**Requirement**
Without the pictures, give the listing below again exactly.

··· Data excerpt ···

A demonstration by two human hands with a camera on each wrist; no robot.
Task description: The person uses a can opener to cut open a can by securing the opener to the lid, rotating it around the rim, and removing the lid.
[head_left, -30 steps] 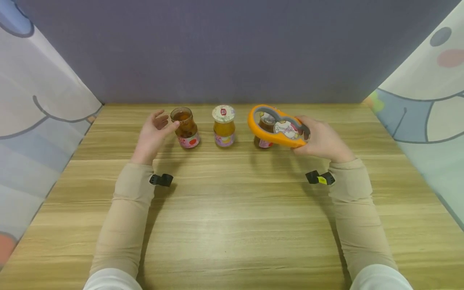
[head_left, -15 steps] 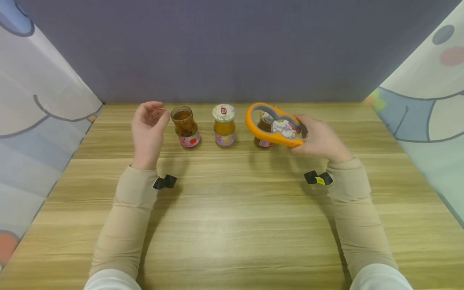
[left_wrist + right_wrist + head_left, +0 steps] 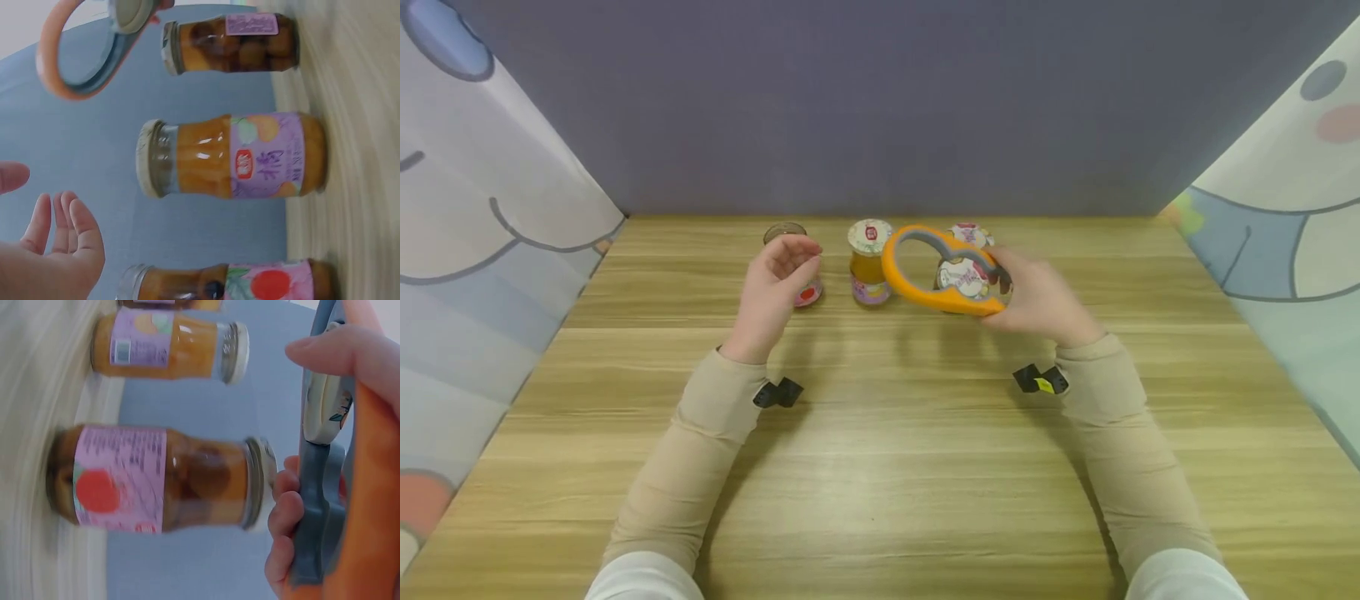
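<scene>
My right hand (image 3: 1033, 298) grips an orange and grey jar opener (image 3: 946, 301), held in the air over the right-hand jar (image 3: 125, 478). A white patterned lid (image 3: 964, 278) sits inside the opener's narrower loop. My left hand (image 3: 769, 290) holds nothing, its fingers loosely bent and the thumb apart in the left wrist view. It overlaps the left jar (image 3: 808, 292), which has a red-fruit label and an uncovered glass rim (image 3: 130, 282). Between the hands stands an upright jar of yellow fruit (image 3: 868, 271) with its lid (image 3: 870, 237) on. The right-hand jar also wears a lid (image 3: 973, 234).
The three jars stand in a row near the back of the wood-grain table (image 3: 865, 467). A grey-blue panel (image 3: 880, 108) rises behind them. Cartoon-printed cloths (image 3: 512, 275) hang at both sides.
My left hand has moved away from the left jar's rim, then back right in front of it. The right hand has shifted slightly left with the jar opener. The view has turned a little.
</scene>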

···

**Answer**
A demonstration by two human hands with a camera on each wrist; no robot.
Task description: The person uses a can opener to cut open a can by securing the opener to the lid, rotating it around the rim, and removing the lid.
[head_left, -30 steps] 
[head_left, -15 steps] 
[left_wrist + right_wrist + head_left, +0 steps] 
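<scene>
My right hand (image 3: 1033, 298) grips an orange and grey jar opener (image 3: 946, 301), held in the air over the right-hand jar (image 3: 125, 478). A white patterned lid (image 3: 964, 278) sits inside the opener's narrower loop. My left hand (image 3: 769, 290) holds nothing, its fingers loosely bent and the thumb apart in the left wrist view. It overlaps the left jar (image 3: 808, 292), which has a red-fruit label and an uncovered glass rim (image 3: 130, 282). Between the hands stands an upright jar of yellow fruit (image 3: 868, 271) with its lid (image 3: 870, 237) on. The right-hand jar also wears a lid (image 3: 973, 234).
The three jars stand in a row near the back of the wood-grain table (image 3: 865, 467). A grey-blue panel (image 3: 880, 108) rises behind them. Cartoon-printed cloths (image 3: 512, 275) hang at both sides.
My left hand has moved away from the left jar's rim, then back right in front of it. The right hand has shifted slightly left with the jar opener. The view has turned a little.
</scene>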

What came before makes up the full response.